# Fisher plow wiring makes one headlight go out??



## Mitchplows (Oct 18, 2013)

I have a 01 chevy 1500 with the 4 port 3 plug fisher harness. I wired everything the other day and it all worked fine and now my passenger side headlight won't go on with it hooked up to the truck side wiring. If I plug it back in to the truck plug it works. Any suggestions?


----------



## dieselss (Jan 3, 2008)

Try changing the plug from A to B. That would be my fist starting place.


----------



## unhcp (Jan 20, 2010)

configuration plug maybe needs to be switched around?


----------



## Mitchplows (Oct 18, 2013)

Do you mean switch port 3 to port 4 and 4 to 3?


----------



## dieselss (Jan 3, 2008)

No.
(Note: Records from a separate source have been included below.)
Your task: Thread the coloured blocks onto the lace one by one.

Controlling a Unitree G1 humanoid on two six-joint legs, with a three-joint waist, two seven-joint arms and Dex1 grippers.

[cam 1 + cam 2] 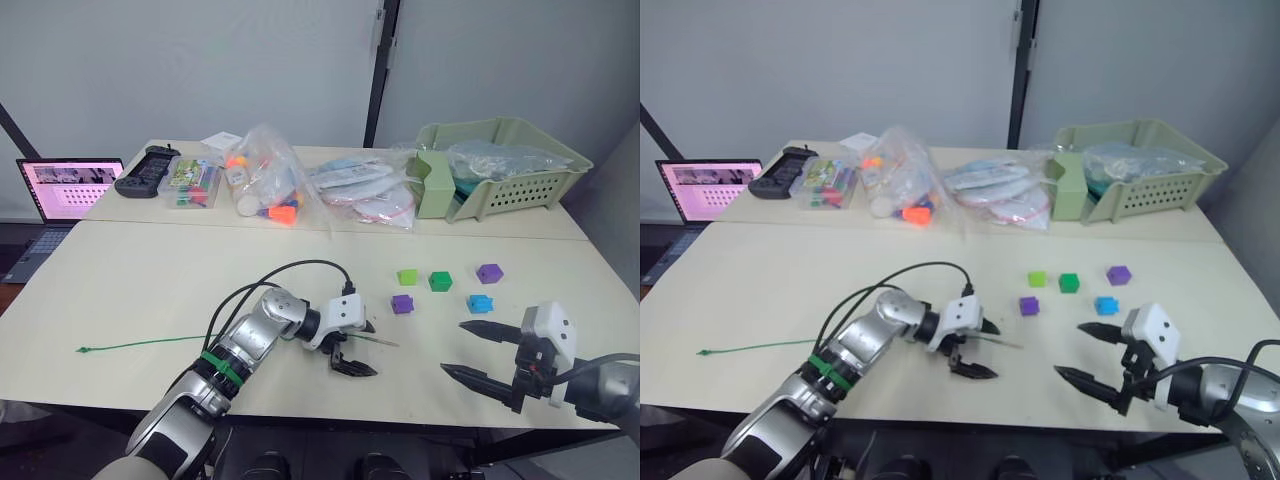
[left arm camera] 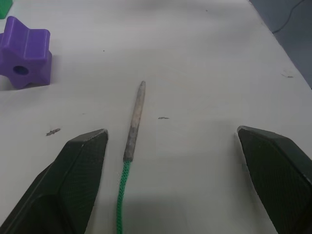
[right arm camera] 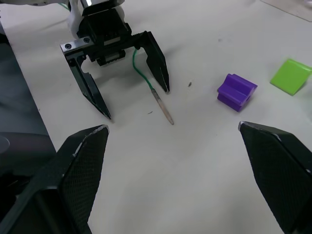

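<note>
green lace (image 2: 123, 195), purple block (image 2: 25, 53)

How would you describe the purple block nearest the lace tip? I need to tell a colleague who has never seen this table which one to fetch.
Start from the pale table and find the cluster of five small coloured blocks in front of the green basket. The wanted purple block is the one closest to the left gripper and the lace. Its twin, the other purple block, lies farther right, beyond the dark green one.
</note>
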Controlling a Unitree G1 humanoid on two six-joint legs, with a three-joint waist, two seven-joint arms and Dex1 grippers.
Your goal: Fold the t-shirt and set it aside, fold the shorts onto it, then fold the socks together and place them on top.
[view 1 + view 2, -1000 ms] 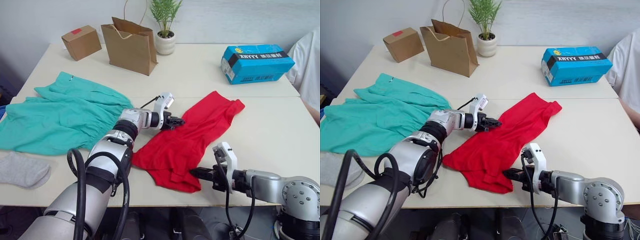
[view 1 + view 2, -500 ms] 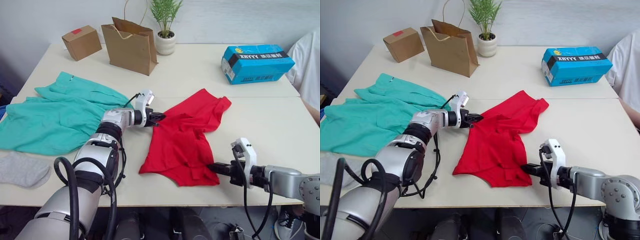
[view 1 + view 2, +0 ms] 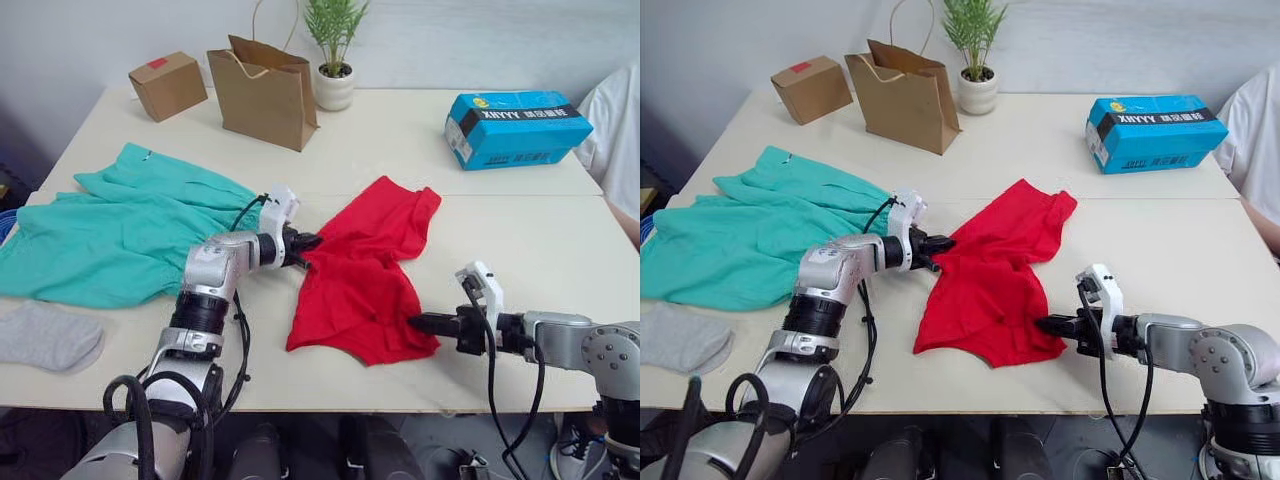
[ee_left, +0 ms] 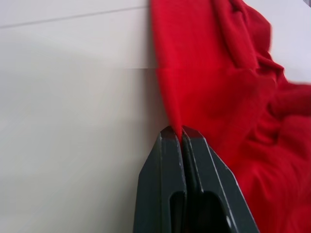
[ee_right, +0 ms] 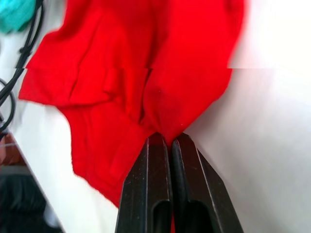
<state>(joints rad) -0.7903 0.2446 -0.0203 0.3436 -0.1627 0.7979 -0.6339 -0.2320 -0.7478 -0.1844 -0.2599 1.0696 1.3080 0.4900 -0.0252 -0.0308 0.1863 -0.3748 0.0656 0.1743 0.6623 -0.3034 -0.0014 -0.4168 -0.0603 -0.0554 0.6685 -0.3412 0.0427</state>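
Both tools pinch the t-shirt (image 3: 362, 283): left tool (image 3: 306, 243) clamped on its left edge, right tool (image 3: 420, 323) on the near right corner (crumpled, mid-counter (image 3: 520, 250)). Shorts (image 3: 110, 235) spread left, one sock (image 3: 45, 335) nearer.

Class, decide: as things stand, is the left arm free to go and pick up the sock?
Probably not yet. The left gripper is shut on the t-shirt, so it would have to let go first. The sock itself lies uncovered beside the shorts.
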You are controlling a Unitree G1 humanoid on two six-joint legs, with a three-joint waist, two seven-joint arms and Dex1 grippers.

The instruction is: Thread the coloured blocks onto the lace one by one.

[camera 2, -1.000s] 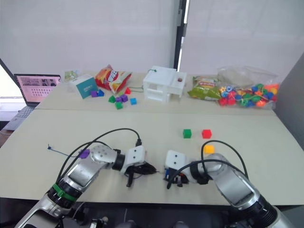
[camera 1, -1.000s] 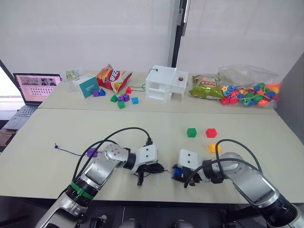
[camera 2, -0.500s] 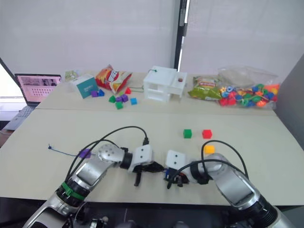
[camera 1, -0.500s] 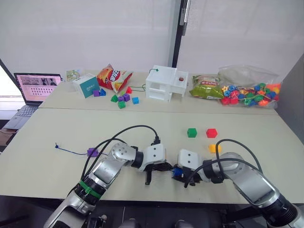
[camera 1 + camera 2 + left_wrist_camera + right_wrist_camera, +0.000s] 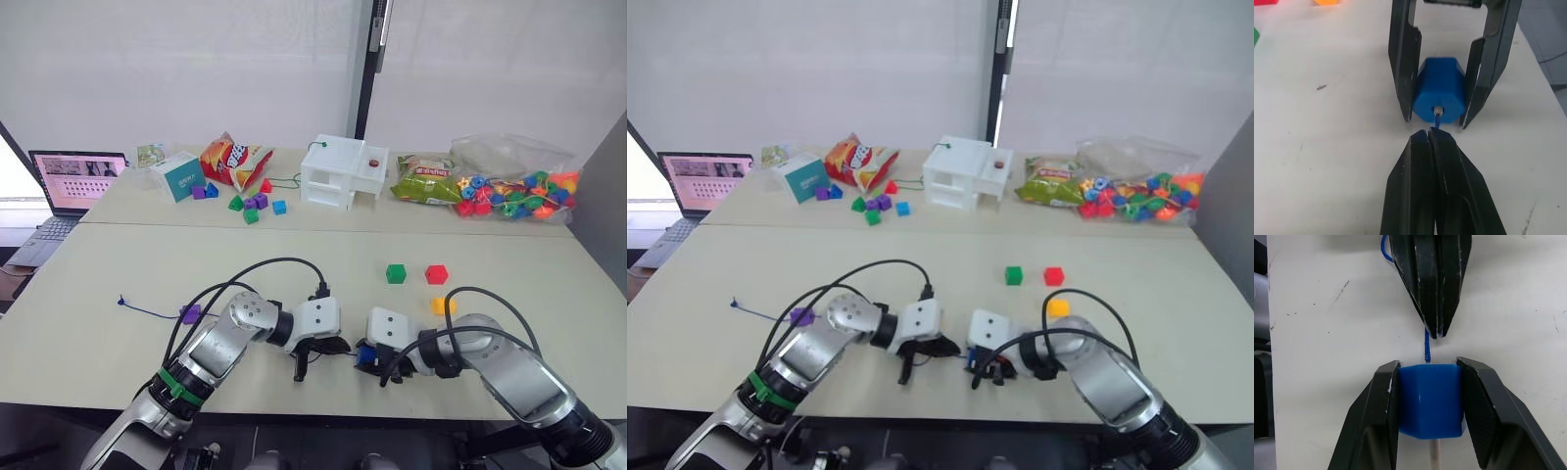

At the headlight


----------



## Mitchplows (Oct 18, 2013)

I just looked at it. And no configuration of switching plugs around makes it work


----------



## dieselss (Jan 3, 2008)

Really. You flipped them around and nothing


----------



## Mitchplows (Oct 18, 2013)

Yeah. Doesn't do anything. If I plug the passenger side into the drivers side light then the passenger side works and the drivers doesnt


----------



## Mitchplows (Oct 18, 2013)

Well I just plugged it back in the way that it was again and it works..... Dirty contacts maybe?


----------



## dieselss (Jan 3, 2008)

Yea that was my 3rd thought. Ummm dielectric grease in the connects correct?


----------



## Mitchplows (Oct 18, 2013)

No, but I'm going to get some and see how that works


----------



## dieselss (Jan 3, 2008)

It works great when u use it. I'd suggest getting some and using it asap


----------